During the first year I found a hobby that I truly loved — running. It helped me to start turning my mental health around, and it also provided a nice contrast to all the passive, indoor hobbies that I was used to.
In my second year sober, I found another great hobby — writing. Not only did this give me a productive way to spend my time, but it also encouraged me to start thinking about my life on a deeper level. Through writing, I was able to address the questions of who I had been, who I was, and who I wanted to become.
In addition to these two big hobbies, I tried out all kinds of other activities. When I was drinking, I never had the time or energy to try new things. Now, I was making up for missed opportunities. I took a stab at rock climbing, weight lifting, cycling, drawing, birdwatching, hiking, and more. Some I’ve stuck with, and I enjoyed trying even the ones that didn’t stick.

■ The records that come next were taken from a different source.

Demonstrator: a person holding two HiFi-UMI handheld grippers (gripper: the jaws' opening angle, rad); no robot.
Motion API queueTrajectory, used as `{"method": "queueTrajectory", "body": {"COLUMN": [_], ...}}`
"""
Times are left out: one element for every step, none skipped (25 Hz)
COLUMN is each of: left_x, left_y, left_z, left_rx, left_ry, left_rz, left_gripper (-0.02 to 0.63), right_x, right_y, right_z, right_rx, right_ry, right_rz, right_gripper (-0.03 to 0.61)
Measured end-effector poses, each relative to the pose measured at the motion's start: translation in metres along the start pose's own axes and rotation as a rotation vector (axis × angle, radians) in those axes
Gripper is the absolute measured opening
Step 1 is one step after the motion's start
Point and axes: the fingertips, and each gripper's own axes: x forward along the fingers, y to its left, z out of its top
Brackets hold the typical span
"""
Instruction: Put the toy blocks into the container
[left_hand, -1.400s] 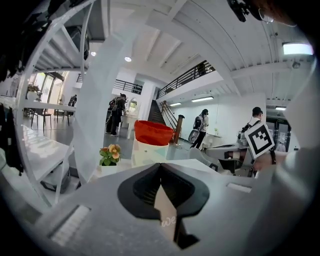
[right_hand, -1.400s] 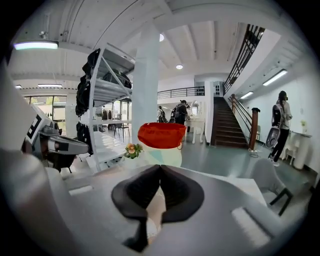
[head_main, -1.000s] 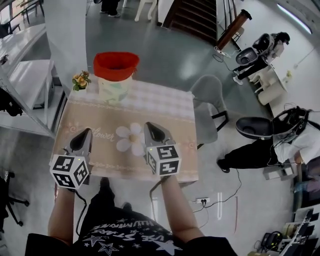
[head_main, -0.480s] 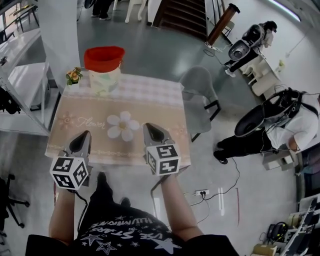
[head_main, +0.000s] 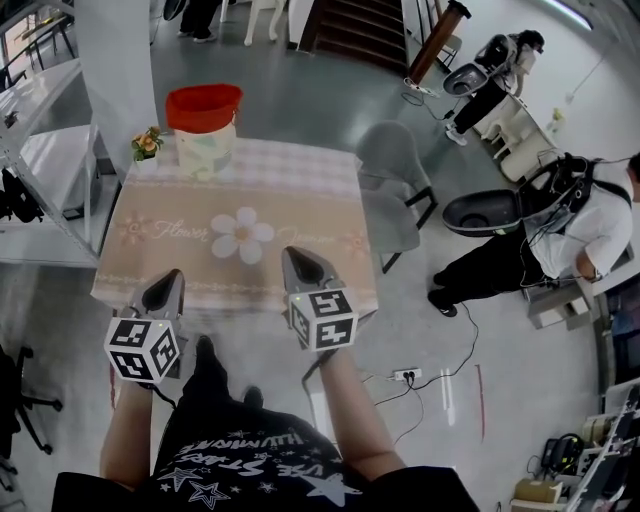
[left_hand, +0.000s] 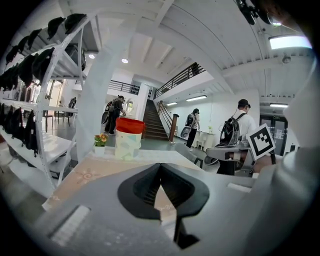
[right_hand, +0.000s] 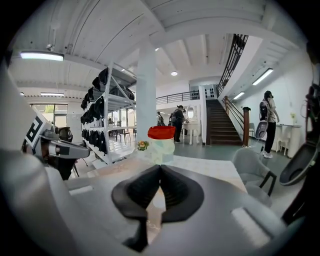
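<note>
The container (head_main: 203, 125), pale with a red top, stands at the far left end of the table (head_main: 330, 215), which has a beige flowered cloth. No toy blocks show in any view. My left gripper (head_main: 171, 274) hangs over the table's near edge, jaws shut and empty. The right gripper (head_main: 289, 252) hovers beside it, over the near part of the cloth, also shut with nothing in it. In the left gripper view the container (left_hand: 128, 138) is far ahead beyond the closed jaw tips (left_hand: 160, 165). The right gripper view shows the same container (right_hand: 161, 142) beyond its tips (right_hand: 160, 166).
A small flower pot (head_main: 146, 143) sits just left of the container. A grey chair (head_main: 392, 185) stands at the table's right side. White shelving (head_main: 40, 165) runs along the left. A person (head_main: 560, 225) bends over equipment to the right.
Both grippers have drawn back from over the cloth's flower to the table's near edge, still shut. The person at the right has shifted.
</note>
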Motion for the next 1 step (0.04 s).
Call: {"method": "queueTrajectory", "body": {"left_x": [-0.0030], "left_y": [-0.0020], "left_z": [-0.0033], "left_rx": [-0.002], "left_ry": [0.005], "left_rz": [0.003], "left_gripper": [0.009], "right_x": [-0.0033], "right_y": [0.0012], "right_z": [-0.0022], "right_rx": [0.000], "right_ry": [0.002], "right_rz": [0.003], "right_gripper": [0.005]}}
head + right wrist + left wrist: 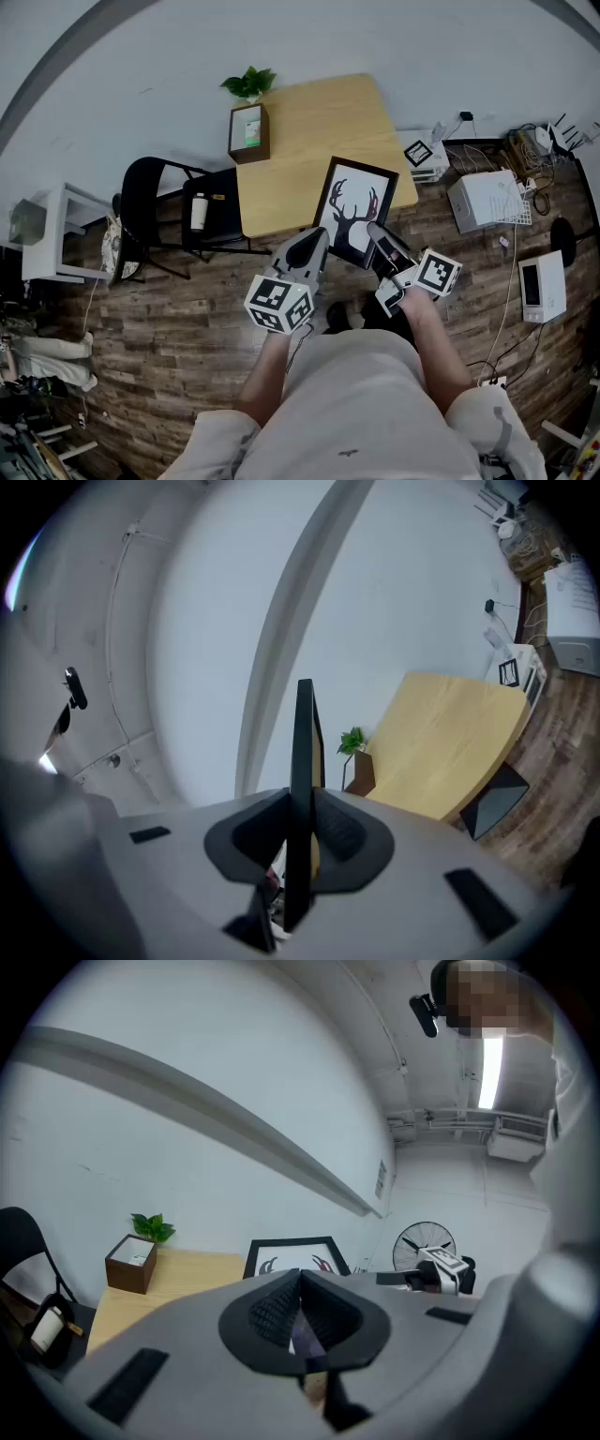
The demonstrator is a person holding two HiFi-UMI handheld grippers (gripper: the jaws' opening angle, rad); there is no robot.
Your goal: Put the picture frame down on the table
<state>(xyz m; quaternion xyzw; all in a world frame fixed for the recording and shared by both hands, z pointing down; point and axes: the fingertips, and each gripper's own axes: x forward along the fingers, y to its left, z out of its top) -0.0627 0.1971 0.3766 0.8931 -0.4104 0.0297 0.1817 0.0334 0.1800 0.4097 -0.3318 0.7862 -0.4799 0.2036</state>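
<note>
Pale shirt (356,403) and two bare forearms fill the bottom of the head view, each hand gripping a tool with a marker cube. Just above them, at the centre of that view, the frame (354,208) is carried between both tools: black-edged, with a dark antlered deer head on white. It sits tilted over the near right corner of the table (309,131), its lower part hanging out past the table edge above the wood floor (178,319). Whether it touches the tabletop I cannot tell.

The left tongs (316,242) meet the frame at its lower left edge. In the left gripper view they are pressed in on a thin pale sliver, with the picture rising just beyond them. The right tongs (378,232) take the lower right edge. In the right gripper view they pinch the frame edge-on, a dark strip standing straight up between the pads.

At the upper left corner of the table stands a brown box (248,133) with a small green plant (249,82) behind it. A black chair (150,202) stands against the table's left side.
</note>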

As I was discovering these new ways to spend my time, my personality evolved as well. The anger and sadness were hard to shake, but they’ve gotten better with time. I’ve also learned to start enjoying life, to take interest in things, and to have fun conversations without the aid of alcohol.
Some of this progress came with time. Some of it came with therapy. Most of the changes were the result of me consciously thinking about who I was and who I wanted to become. I learned that our personalities are far more malleable than I once believed.

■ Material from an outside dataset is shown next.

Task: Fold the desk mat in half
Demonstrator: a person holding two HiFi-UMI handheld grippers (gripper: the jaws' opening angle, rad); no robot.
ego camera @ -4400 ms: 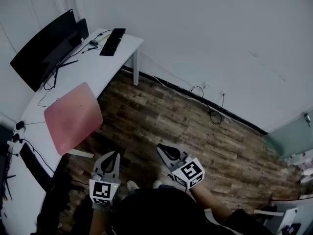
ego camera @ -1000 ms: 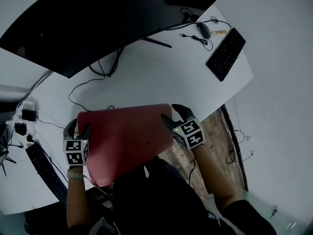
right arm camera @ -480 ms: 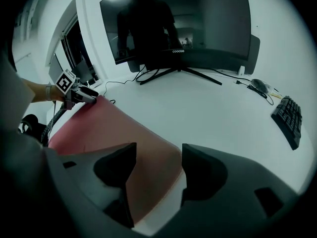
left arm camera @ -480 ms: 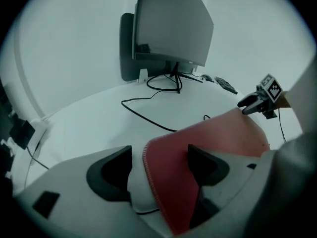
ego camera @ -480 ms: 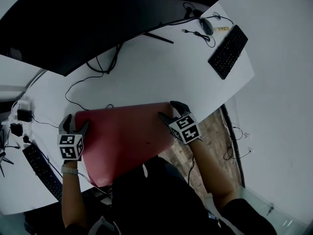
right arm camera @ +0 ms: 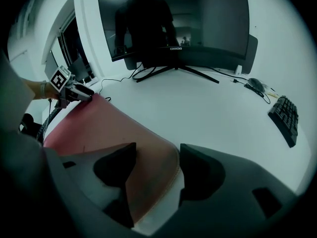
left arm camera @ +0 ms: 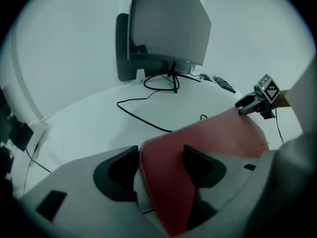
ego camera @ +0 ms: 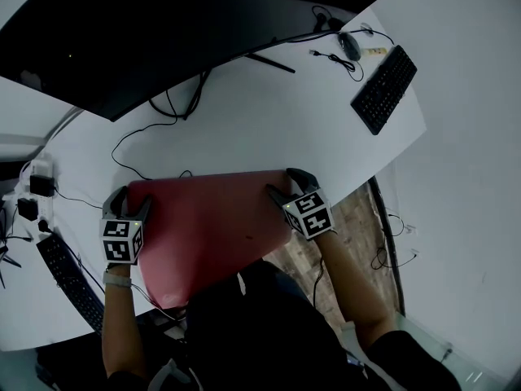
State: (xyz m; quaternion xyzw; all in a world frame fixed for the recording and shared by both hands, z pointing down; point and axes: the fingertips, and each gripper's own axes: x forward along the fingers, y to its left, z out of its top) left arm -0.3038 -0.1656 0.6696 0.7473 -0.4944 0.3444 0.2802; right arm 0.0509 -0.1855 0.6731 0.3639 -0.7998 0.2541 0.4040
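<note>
Two corners of the desk mat [ego camera: 207, 226] are bracketed, but neither is pinched. The red mat lies flat, a single layer, on the white desk [ego camera: 269, 112]. Its far edge faces the monitor [ego camera: 122, 31], and its near part is hidden under the person's body.

The left gripper [ego camera: 129, 202] sits at the far left corner. In the left gripper view its jaws stand wide apart with the mat's stitched corner [left arm camera: 163, 167] between them, and there is clear space beside the left jaw — nothing is clamped. The right gripper [ego camera: 285, 184] sits at the far right corner. In its own view the jaws are likewise spread, with the rounded corner [right arm camera: 153, 157] lying in the gap.

By my reading the fold has not begun: no edge is raised and no crease shows. What appears done is the lining-up, with each gripper at its own corner. What is left is to close on both corners, lift them together, carry the far edge over to the near one and lay it down evenly. A black cable [ego camera: 134, 149] and a keyboard [ego camera: 383, 88] lie well clear of the mat.
</note>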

There’s also been a far less concrete, nearly impossible to describe change: I simply don’t feel so bland. I feel like a full, developed person, rather than an empty shell. It’s a feeling that I don’t think words can quite capture, but that I suspect many other recovering addicts can relate to.
Nowadays, I no longer think of these post-drinking years as a struggle. Instead, they’ve become an opportunity. With alcohol out of the way, I get the chance to reinvent myself from the ground up.
I have an entire world of hobbies, ideas, and passions to explore. Ever since getting sober, it’s felt like I’ve had all the time in the world to pursue anything that catches my interest.
These days, I’ve left behind the sullen personality that I had as a drunk. Now, I get to be the person I want to be: optimistic, kind, curious, and excited for what my future might bring.